Духи «Красная Москва». Моё первое по-настоящему «стыдно». Я заправила ими фломастеры, чтобы ярче писали (видимо, иных спиртовых жидкостей не было). Просто выбрала из пузырьков на трюмо самый непрезентабельный и извела его содержимое на художество. За этим занятием меня и застала бабушка Ксения Николаевна. Не было ни криков, ни тумаков. Она заперлась на кухне, где курила «Беломор», и долго разговаривала с родителями. Потом взяла пустой флакон и засунула его в шкаф с бельём. Полотенца ещё пару лет благоухали тяжёлым, прямолинейным, как взгляд бабушки, запахом.
Так же по праздникам пахло от соседки тёти Тамары — грузной женщины с толстыми золотыми перстнями. Тамарины духи стояли почти на таком же трюмо в целости. У неё не было ни невоспитанных внучек, ни вообще семьи. Дворовые старушки судачили, что она убила свои годы на женатого мужика, но «Якин так и не бросил свою кикимору». Не видел смысла менять шило на мыло. У кикиморы тоже было трюмо, и она тоже «носила» «Красную Москву»...
Москвички — обладательницы фарфоровых кошек в стенках, потёртых ридикюлей на защёлке и приборов для поднятия петель (чтобы стрелки на колготах чинить) владели ароматом, за которым вроде бы гонялись модницы Парижа. Духи занимали высокие места на международных конкурсах. О красномосковских флаконах знали даже заокеанские вандербильдихи (хотя и ходил слушок, что духи экспортировала американская мафия для подрыва «сухого закона», а в пузырьках бултыхался не парфюм, а коньяк)...

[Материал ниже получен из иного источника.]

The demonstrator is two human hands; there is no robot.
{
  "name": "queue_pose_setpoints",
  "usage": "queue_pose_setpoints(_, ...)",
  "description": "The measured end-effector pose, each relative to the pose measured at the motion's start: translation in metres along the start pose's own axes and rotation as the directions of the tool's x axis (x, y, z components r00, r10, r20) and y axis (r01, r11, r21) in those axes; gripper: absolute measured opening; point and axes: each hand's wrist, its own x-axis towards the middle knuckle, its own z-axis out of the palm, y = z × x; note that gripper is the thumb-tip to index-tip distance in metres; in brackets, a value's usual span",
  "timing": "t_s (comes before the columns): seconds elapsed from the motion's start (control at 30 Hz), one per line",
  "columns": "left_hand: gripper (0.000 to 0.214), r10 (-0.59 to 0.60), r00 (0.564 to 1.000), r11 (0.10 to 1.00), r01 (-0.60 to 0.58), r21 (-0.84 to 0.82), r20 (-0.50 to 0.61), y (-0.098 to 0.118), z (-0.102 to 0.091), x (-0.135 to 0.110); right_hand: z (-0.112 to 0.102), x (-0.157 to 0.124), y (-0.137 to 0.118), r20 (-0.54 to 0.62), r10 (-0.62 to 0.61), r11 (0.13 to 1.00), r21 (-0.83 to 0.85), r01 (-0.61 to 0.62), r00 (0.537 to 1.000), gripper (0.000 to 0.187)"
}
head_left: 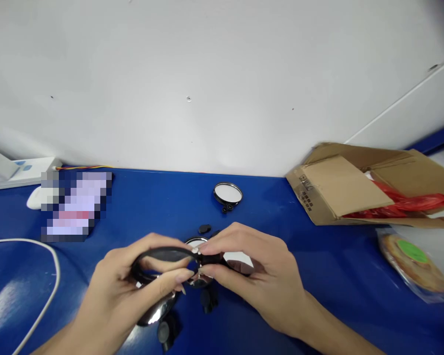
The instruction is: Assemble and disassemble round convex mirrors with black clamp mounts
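Observation:
Both my hands meet low in the middle over a blue table (pixel 163 207). My left hand (pixel 133 281) is closed around a black ring-shaped strap (pixel 159 254). My right hand (pixel 251 266) pinches the strap's black end piece (pixel 210 258) between thumb and fingers. Under my hands lie small round mirrors with black mounts (pixel 159 310), partly hidden. Another round mirror (pixel 228 193) lies further back on the table. A small black oval part (pixel 204 229) sits just beyond my fingers.
An open cardboard box (pixel 340 187) with a red plastic bag (pixel 407 202) stands at the right. A clear bag of round parts (pixel 414 261) lies near the right edge. A white cable (pixel 40 296) curves at the left, and a white wall rises behind the table.

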Motion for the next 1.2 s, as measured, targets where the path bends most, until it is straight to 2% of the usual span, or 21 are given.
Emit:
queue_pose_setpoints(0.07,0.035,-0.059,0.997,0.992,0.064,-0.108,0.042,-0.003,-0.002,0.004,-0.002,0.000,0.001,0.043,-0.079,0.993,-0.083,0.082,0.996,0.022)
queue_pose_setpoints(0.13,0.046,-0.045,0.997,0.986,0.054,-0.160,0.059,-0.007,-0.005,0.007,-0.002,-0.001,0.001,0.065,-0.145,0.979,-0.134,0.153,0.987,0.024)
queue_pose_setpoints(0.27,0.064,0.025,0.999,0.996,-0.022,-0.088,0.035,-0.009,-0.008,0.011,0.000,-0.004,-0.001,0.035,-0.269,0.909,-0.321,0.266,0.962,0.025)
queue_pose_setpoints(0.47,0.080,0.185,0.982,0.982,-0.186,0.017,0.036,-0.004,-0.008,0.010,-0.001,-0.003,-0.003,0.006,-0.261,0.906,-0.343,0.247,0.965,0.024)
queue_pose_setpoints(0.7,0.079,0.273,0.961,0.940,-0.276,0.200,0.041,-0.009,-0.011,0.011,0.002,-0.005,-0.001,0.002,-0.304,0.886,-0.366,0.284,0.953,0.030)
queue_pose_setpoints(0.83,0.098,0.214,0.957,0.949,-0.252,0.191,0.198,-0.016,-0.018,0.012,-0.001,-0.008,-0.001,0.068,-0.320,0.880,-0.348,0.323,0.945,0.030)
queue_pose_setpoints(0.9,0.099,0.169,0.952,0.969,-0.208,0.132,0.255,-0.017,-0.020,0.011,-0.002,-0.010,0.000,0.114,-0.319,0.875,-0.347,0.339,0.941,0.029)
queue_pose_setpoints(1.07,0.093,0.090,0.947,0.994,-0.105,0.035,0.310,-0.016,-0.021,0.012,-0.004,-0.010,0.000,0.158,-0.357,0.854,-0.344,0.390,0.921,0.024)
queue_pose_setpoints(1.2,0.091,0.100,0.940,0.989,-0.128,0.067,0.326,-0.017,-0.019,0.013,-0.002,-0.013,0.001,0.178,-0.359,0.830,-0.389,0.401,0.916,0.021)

Капнуть из флакона на пальчик, не знавший маникюра, и потереть за ушком. Так советовала книга «Вам, девушки». Так показывала девушка-кино Любовь Орлова, так делала женщина-космос Валентина Терешкова.Супругу Николая II Александру Фёдоровну избрали лицом бренда позднее — в эпоху, когда товары на рынке стали продвигать, а не просто выбрасывать на прилавки галантереи. Для придания буржуазной ноты из архивов вытащили историю о французе Брокаре. Экспат, приехавший душить московских модниц, увидел неповторимое сочетание ароматов во сне. Шедевр назвал «Любимый букет Императрицы» и преподнёс его урождённой принцессе Гессен-Дармштадтской на 300-летие Дома Романовых в 1913 г. Императрица была в восторге... Потом, как водится, пришли большевики и всё испортили. Фабрику Брокара переименовали в «Новую зарю», «Букет» — в «Красную Москву», а благоухательную отрасль отдали в подчинение трестам жировой промышленности.
Из жиров «Красную Москву» вытаскивала жена Молотова — Полина Жемчужина. Самая элегантная дама столицы ходила к Сталину, жаловалась на перебои с эфирными маслами, упаковочными материалами и настаивала на создании Главпарфюмера, который бы контролировал гигиену и аромат советских женщин. Всё кончилось обвинениями в «преступной связи с сионистскими организациями» и ссылкой в Казахстан. Жемчужина умерла в 1970 году, так и не увидев, как в Москве открылись социалистические бутики «Ванда», «Лейпциг», «Бухарест», где командированные и москвичи пыхтели в очередях за немецкой краской для волос и польскими духами «Быть может».
Бабушке дарили «Быть может» и «Пани Валевская». Папа на вырученные за Афганистан валютные чеки покупал ей в столичных «Берёзках» французские дезодоранты. Богатства стояли почти нетронутыми на трюмо, потому что в заграничном было как-то неловко. Новая «Красная Москва» тоже появилась в доме. По глубокому бабушкиному убеждению, она была не той (то ли из-за непритёртой крышечки, то ли потому, что с годами острота обоняния, как и зрения, снизилась). Брюзжала. Но, собираясь в свет, по обыкновению слюнявила карандаш для подводки бровей, тёрла губы морковной помадой и наносила не ту «Москву» за ухом...
Это абсолютная правда. Если повести носом, то среди сурового перегара, смога и кислых щей можно уловить «Красную Москву». Часто — в троллейбусе. Часто — с примесью корвалола. Так пахнет время, когда стыдно пока только за фломастеры. Когда страшно, что бабушка молча уйдёт. Пока только на кухню.